Task to carry out: Show each line of the listing in which the word "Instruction" occurs.

Information given:

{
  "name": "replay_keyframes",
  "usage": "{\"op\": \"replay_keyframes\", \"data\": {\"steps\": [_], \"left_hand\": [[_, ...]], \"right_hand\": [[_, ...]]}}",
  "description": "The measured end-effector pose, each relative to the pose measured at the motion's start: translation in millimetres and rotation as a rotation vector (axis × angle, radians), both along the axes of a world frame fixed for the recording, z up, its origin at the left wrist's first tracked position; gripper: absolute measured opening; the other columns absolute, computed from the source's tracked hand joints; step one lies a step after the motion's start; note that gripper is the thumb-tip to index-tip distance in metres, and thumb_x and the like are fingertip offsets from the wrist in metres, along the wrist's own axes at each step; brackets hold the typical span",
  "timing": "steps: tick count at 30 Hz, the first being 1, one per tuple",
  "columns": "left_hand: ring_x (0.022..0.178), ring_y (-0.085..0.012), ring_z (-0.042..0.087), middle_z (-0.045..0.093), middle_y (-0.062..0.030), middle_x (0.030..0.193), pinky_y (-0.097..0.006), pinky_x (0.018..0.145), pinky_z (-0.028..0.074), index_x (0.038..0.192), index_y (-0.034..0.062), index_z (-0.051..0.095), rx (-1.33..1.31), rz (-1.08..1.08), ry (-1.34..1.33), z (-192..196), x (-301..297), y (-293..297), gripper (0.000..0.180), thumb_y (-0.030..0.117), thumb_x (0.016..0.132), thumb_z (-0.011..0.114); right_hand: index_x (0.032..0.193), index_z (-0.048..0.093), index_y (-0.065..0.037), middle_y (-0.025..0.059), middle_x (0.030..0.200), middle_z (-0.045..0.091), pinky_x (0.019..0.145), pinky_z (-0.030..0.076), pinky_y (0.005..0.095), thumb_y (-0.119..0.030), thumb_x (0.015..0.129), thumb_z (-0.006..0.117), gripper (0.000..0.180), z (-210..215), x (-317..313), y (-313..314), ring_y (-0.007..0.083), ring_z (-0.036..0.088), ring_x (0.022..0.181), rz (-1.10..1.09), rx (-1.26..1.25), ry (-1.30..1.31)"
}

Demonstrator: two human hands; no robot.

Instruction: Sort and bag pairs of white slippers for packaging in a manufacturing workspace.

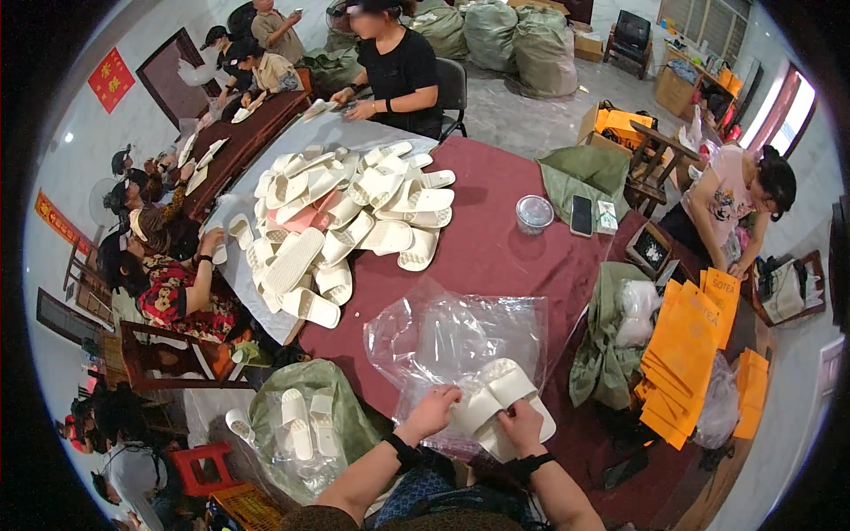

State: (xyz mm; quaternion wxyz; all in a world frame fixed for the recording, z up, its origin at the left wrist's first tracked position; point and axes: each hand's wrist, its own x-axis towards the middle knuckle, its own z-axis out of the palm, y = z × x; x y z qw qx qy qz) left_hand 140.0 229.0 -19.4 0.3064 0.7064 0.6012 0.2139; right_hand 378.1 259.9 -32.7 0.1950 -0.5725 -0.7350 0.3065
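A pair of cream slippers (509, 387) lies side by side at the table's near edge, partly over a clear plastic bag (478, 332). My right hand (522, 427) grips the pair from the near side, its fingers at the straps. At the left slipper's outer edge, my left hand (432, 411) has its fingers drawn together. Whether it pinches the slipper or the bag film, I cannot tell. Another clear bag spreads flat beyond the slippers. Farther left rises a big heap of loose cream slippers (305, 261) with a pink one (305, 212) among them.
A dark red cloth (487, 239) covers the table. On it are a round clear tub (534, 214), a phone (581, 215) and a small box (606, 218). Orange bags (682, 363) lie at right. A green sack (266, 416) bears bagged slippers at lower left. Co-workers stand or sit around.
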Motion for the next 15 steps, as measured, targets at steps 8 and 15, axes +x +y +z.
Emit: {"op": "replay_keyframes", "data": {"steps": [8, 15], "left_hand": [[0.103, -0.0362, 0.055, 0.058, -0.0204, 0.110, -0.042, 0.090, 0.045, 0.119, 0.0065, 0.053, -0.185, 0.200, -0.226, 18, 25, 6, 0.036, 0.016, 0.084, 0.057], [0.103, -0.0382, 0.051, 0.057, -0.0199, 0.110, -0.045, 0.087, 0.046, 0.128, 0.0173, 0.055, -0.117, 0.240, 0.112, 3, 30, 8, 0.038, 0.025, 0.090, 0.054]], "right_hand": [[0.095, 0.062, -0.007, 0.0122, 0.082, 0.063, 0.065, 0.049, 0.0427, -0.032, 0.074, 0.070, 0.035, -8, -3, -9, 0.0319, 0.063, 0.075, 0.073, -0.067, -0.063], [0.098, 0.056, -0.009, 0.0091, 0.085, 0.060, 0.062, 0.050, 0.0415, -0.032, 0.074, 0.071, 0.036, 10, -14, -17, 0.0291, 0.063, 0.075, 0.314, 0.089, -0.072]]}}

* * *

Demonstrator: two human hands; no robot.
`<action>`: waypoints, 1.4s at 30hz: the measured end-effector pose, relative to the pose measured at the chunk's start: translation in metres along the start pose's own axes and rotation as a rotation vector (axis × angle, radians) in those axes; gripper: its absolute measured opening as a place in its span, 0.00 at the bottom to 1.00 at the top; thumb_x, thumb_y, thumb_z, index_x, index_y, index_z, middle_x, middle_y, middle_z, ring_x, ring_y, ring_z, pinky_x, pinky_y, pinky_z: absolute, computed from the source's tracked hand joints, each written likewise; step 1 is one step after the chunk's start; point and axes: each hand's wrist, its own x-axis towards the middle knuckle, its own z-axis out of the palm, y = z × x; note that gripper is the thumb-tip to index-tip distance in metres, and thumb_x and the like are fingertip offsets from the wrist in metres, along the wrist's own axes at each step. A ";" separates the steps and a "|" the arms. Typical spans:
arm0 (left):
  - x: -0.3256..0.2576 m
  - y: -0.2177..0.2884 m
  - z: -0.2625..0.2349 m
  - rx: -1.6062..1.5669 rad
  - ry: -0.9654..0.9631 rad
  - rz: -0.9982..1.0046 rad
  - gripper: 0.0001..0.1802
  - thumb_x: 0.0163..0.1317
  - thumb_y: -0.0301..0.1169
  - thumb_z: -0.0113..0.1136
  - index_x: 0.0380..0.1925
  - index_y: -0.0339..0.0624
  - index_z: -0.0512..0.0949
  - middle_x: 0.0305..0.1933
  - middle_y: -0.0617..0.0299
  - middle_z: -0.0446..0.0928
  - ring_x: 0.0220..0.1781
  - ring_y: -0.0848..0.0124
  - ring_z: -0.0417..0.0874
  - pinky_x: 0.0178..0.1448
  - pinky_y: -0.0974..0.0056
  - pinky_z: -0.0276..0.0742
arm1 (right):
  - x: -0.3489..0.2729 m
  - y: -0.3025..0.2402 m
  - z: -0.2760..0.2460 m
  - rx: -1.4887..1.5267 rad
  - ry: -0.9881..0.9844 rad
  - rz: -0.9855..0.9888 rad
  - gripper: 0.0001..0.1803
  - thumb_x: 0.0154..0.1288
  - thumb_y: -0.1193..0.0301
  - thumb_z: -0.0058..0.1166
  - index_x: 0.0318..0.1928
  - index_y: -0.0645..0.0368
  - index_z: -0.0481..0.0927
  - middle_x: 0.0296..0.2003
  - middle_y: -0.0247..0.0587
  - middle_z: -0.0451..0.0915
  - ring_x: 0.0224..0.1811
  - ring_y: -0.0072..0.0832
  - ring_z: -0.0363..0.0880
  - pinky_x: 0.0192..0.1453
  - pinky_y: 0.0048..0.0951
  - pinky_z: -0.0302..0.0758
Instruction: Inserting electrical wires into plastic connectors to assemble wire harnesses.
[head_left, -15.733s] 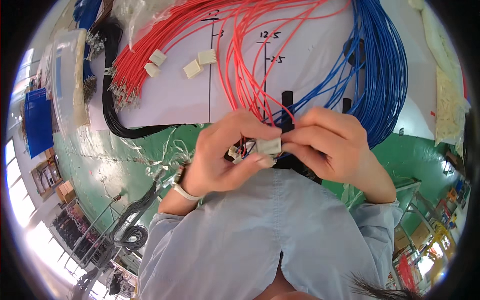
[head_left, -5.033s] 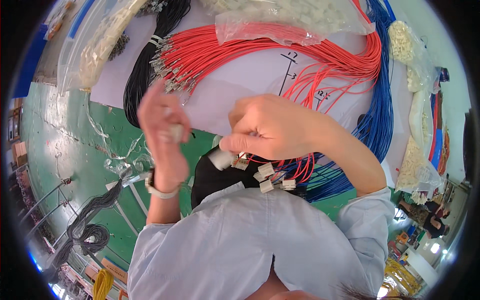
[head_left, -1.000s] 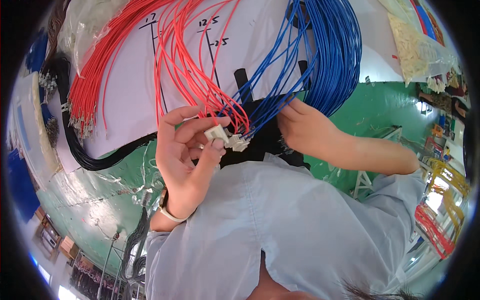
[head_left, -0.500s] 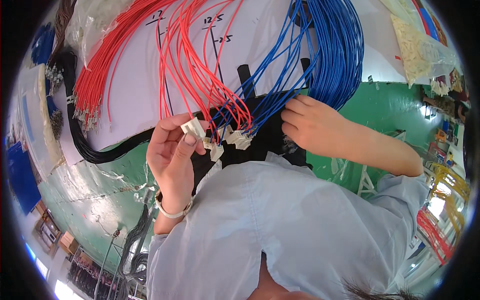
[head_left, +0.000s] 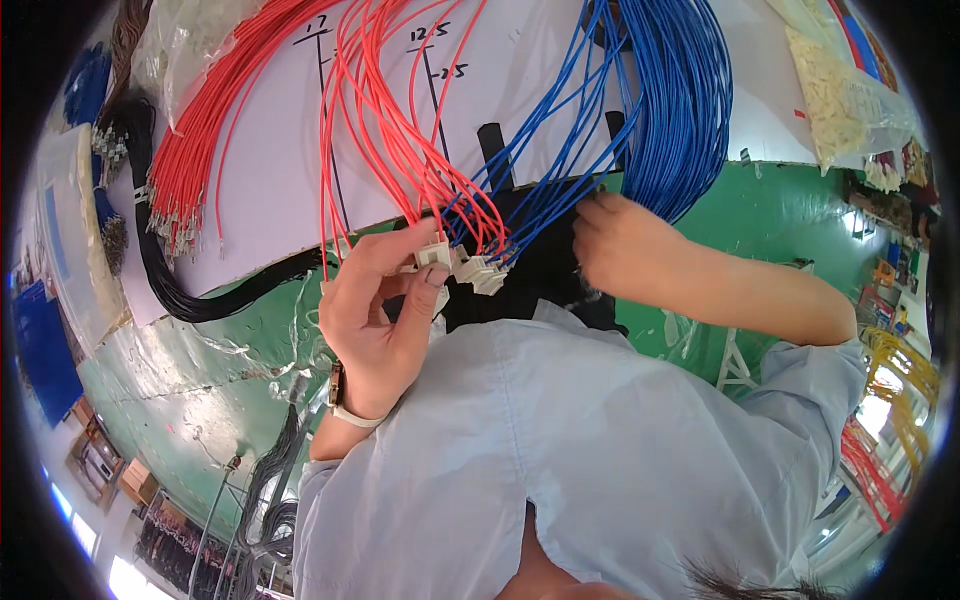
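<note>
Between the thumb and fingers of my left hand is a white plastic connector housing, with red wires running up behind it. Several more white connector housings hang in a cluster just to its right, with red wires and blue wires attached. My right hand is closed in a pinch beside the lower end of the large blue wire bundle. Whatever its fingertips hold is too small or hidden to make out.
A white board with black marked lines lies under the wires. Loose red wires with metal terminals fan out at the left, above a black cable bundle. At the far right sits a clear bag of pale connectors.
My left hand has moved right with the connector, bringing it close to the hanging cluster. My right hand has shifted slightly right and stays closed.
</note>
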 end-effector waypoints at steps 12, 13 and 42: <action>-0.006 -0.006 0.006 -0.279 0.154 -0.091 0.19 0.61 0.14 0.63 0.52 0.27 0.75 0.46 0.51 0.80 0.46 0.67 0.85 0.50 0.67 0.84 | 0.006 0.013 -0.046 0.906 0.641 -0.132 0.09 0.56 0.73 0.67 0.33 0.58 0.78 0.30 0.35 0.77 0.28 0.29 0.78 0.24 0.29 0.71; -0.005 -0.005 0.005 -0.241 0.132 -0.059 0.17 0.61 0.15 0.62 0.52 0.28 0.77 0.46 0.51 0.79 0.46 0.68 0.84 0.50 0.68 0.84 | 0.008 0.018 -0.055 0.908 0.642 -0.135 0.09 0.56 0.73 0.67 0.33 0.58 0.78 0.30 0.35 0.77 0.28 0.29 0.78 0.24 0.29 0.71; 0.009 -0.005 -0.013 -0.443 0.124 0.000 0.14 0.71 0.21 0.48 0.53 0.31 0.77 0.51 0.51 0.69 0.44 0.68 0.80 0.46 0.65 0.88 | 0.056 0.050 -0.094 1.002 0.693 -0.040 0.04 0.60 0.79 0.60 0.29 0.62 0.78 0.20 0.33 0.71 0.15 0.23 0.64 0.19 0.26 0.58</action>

Exercise answer:
Instruction: Sort and bag pairs of white slippers for packaging in a manufacturing workspace.
Instruction: Inserting electrical wires into plastic connectors to assemble wire harnesses.

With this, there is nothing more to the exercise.